NC one of 16 in contention for $4.35B education grant

The Tar Heel State is one of 15 states—plus the District of Columbia—vying for $4.35 billion in grants from President Barack Obama as part of his Race to the Top program, which will provide funds for states with “ambitious yet achievable plans” for implementing educational reform, according to the U.S. Department of Education. The 16 finalists were announced Thursday.

“These states are an example for the country of what is possible when adults come together to do the right thing for children,” Secretary of Education Arne Duncan said in a statement Thursday.

The funds for Race to the Top come from the American Recovery and Reinvestment Act, and the states were asked to focus their applications on the four areas emphasized in the stimulus—better preparing students for college, improving teacher quality, turning around low-performing schools and creating data systems to track academic performance.

North Carolina was chosen as a finalist over 25 other states after panels of peer reviewers examined each state’s application. The panels gave scores out of 500.

Each finalist will send a delegation to Washington, D.C. in mid-March to give a presentation on their plans for reform, and the grant winners will be announced in April.

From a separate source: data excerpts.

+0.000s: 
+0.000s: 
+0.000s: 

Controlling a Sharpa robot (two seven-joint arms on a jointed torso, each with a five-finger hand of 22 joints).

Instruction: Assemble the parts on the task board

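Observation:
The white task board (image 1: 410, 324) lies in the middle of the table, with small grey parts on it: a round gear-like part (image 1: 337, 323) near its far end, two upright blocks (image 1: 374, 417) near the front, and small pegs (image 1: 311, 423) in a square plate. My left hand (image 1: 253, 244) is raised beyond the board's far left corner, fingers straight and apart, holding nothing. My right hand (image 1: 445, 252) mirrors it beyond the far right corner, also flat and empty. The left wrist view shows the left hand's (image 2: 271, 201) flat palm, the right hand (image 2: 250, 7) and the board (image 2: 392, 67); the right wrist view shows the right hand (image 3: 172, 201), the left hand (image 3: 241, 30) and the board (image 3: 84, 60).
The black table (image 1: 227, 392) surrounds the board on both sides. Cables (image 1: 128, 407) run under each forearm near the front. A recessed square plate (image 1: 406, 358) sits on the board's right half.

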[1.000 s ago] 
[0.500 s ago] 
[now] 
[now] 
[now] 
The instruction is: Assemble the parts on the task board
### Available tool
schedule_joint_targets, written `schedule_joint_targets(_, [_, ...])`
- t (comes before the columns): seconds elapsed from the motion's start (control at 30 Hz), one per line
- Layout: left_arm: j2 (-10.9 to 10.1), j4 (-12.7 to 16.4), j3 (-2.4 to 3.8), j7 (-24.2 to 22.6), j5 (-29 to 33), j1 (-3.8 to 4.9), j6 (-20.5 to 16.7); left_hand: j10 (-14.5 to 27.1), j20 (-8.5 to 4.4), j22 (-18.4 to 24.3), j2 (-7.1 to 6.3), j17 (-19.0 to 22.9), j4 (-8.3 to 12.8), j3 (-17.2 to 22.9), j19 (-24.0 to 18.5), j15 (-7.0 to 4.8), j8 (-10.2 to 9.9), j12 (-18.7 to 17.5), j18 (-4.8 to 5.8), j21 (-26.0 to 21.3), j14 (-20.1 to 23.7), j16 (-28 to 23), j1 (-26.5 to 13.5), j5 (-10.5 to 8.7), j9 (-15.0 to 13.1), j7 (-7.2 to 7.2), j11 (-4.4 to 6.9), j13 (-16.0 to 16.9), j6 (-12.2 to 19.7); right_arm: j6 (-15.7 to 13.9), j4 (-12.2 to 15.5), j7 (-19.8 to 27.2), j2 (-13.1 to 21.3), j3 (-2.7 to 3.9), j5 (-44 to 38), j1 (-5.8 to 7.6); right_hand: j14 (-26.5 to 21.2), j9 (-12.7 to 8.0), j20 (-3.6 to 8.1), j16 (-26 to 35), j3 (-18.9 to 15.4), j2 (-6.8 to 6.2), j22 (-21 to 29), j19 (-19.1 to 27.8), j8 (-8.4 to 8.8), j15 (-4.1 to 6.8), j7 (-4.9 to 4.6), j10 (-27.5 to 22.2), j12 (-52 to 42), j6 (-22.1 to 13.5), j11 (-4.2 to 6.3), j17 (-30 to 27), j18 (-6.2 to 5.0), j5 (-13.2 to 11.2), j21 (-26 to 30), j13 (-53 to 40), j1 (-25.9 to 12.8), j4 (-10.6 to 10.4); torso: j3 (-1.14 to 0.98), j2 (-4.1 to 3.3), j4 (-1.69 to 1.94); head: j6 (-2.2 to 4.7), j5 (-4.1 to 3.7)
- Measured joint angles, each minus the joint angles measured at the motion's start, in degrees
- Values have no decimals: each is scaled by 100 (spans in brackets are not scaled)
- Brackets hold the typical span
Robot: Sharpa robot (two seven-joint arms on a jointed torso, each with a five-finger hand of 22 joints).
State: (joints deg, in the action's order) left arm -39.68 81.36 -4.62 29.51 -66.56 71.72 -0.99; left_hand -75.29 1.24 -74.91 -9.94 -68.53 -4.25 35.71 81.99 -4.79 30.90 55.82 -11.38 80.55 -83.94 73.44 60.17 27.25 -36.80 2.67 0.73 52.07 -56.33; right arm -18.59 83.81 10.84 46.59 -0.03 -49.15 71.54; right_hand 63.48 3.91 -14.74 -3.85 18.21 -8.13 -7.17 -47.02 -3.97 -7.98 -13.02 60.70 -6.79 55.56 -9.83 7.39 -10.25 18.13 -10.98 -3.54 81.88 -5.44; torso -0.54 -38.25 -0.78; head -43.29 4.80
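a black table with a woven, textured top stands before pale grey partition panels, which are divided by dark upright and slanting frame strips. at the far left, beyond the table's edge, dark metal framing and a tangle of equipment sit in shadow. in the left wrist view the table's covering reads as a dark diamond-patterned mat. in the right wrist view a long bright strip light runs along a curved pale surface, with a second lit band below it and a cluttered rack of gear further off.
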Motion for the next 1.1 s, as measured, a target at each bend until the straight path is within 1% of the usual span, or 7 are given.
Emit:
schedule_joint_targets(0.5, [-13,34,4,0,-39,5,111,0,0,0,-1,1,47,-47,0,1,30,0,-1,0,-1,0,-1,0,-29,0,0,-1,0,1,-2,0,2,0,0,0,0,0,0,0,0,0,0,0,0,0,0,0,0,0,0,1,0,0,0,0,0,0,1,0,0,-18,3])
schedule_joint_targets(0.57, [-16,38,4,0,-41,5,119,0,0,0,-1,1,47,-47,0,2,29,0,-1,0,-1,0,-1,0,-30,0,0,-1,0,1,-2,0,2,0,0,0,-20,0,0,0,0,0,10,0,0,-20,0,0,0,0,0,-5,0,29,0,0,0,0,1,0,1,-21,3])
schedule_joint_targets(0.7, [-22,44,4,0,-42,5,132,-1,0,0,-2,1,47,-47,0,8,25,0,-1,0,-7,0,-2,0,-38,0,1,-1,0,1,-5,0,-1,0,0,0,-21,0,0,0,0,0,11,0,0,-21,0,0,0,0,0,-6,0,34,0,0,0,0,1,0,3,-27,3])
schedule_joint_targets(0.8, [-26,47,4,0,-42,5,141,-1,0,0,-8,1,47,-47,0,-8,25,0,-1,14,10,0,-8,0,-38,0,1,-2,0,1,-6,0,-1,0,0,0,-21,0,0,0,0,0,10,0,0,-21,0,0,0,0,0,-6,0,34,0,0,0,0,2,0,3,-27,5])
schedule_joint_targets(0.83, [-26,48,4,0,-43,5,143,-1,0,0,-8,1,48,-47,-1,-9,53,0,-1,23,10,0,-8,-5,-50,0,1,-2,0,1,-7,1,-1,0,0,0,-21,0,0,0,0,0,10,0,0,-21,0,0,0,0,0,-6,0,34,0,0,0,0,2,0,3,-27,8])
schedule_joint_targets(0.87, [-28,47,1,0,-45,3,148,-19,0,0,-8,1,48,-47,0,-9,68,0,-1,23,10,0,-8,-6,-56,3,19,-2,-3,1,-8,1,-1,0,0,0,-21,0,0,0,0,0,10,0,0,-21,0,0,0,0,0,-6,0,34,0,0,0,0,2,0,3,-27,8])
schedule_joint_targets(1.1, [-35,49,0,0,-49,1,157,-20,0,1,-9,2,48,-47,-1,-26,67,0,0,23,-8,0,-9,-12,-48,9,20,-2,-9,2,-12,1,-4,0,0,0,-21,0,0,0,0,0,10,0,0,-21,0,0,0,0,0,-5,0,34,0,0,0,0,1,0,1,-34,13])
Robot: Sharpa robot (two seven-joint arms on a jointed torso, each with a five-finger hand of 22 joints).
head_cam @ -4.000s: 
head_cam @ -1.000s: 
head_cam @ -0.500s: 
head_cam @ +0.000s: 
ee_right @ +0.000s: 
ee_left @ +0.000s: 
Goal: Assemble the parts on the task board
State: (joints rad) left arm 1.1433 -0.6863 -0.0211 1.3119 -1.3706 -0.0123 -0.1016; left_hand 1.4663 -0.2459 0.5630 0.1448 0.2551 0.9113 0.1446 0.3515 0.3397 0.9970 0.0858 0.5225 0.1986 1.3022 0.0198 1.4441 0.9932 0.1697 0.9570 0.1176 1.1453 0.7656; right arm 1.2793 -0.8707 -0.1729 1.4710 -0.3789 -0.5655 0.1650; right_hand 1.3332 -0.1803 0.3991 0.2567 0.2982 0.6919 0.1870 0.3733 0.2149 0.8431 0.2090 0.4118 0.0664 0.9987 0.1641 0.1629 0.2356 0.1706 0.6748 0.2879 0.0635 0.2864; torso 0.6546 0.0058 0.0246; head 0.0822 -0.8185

According to the Department of Education’s news release, the purpose of the finalist stage is to allow reviewers to ensure that the state has the understanding, knowledge, capacity and will to truly deliver on what is proposed.

The current round of funds is just the first phase of two, and no more than half of the total grant money is expected to be given out at this stage. States that do not win grants in April will be able to apply for the second round of grants, which will be awarded in September.